The API WNetSS (WordNet Semantic Similarity) allows the reproducibility of a wide range of SS measures pertaining to different categories including taxonomic-based, features-based and IC-based measures. This API allows the extraction of the topological parameters from the WordNet “is a” taxonomy which are used to express the semantics of concepts. Also, we give the different ways in expressing the topological parameters depth and the hyponyms’ subgraph. Moreover, an evaluation module is proposed to assess the measures accuracy that can be evaluated and compared according to several widely-used benchmarks through the correlations coefficients.
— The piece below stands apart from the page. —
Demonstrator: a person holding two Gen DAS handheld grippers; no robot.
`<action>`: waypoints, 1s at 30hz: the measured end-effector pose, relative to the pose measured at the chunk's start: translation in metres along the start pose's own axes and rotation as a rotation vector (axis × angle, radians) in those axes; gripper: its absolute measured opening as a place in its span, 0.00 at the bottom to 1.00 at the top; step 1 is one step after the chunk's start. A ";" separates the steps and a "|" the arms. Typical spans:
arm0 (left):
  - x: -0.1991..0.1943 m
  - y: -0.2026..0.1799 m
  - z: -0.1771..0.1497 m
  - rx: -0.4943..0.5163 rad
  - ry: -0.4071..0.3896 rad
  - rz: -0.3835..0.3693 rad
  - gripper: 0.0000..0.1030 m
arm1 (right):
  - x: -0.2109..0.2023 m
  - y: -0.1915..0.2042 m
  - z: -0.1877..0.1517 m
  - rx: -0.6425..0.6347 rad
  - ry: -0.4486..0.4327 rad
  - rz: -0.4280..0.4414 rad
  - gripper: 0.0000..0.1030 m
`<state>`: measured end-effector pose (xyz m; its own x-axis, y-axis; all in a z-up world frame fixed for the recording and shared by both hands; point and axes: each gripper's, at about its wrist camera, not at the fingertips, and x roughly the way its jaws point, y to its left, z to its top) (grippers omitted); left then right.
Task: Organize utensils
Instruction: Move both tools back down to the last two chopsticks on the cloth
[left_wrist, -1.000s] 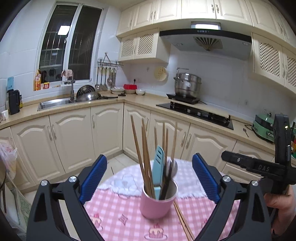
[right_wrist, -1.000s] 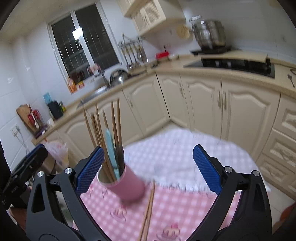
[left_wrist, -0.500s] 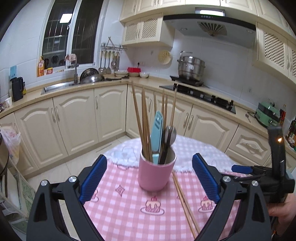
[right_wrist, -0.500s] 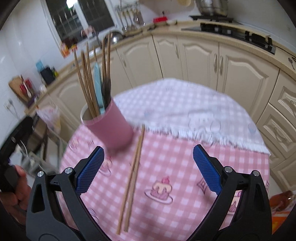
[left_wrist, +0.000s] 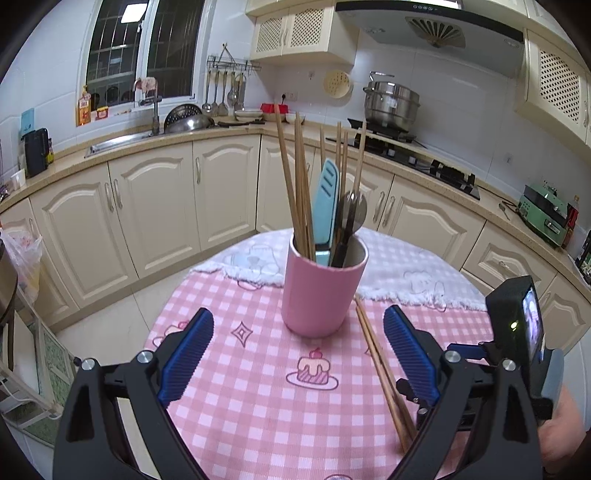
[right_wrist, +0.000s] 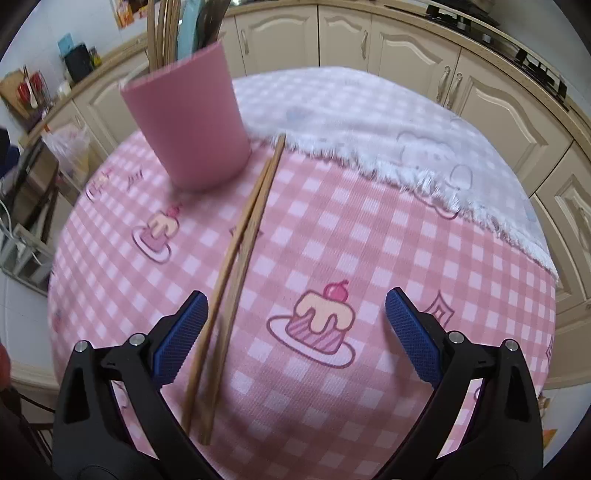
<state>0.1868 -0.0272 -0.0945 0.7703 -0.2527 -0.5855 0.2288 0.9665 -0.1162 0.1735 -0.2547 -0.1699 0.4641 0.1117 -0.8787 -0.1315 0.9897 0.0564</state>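
left tongs: your left gripper (left_wrist: 298, 354) was spread wide, holding nothing, with the tall pink matte cylindrical cup (left_wrist: 320, 288) centred in the gap beyond its tips, mid-frame in the left view.
right tongs: your right gripper (right_wrist: 295, 334) was also spread and holding nothing. The pair of slim brown wooden chopsticks (right_wrist: 236, 266) ran from frame centre down to lower left and passed just beside the left blue ribbed pad (right_wrist: 181, 334).
task item: the loose chopsticks lay flat on the pink checked cloth (right_wrist: 369, 240). Their far tips sat just beside the cup base and the fringe of the white fluffy towel (right_wrist: 388, 122).
risk 1: the sticks were off-centre, toward your left pad. A close from there would likely have shoved them sideways or caught only one.
risk 2: they were thin, smooth and round, so a tip pinch could have let them scissor or roll out.
risk 3: the cup was tall and top-heavy, packed with long wooden chopsticks (left_wrist: 299, 184), a pale blue plastic spatula (left_wrist: 327, 206) and dark metal cutlery (left_wrist: 351, 218). Bumping it on insertion could have tipped it.
risk 4: the cloth was soft, so dragging the pads could have bunched it up.
surfaces: the pads were ribbed and the cup walls smooth.
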 end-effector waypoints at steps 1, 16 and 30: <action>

WNetSS API can be dowloaded: link
The IC-based similarity measure was first introduced by Resnik. The basic idea of IC is that general and abstract entities found in a discourse present less IC than more concrete and specialized ones. This principle is inspired from the work of Shannon. The more probable a concept appears, the less information it conveys. The concept has then been modified and extended by several authors to include other methods. Although they commonly rely on IC values assigned to the concepts in the ontology. IC-based measures are based on couples (IC computing method, IC measure). Concerning the computing IC methods, they follow two strategies: statistical corpora analysis and exploiting only the topological parameters of “is a” taxonomy known as intrinsic computing method.
The instructions that must be followed are:
- install the MySQL
- install the English WordNet (2.1 and/or 3.0)
- copy the file "file_properties.xml", that contains the configuration for accessing to the WordNet data, in your work folder.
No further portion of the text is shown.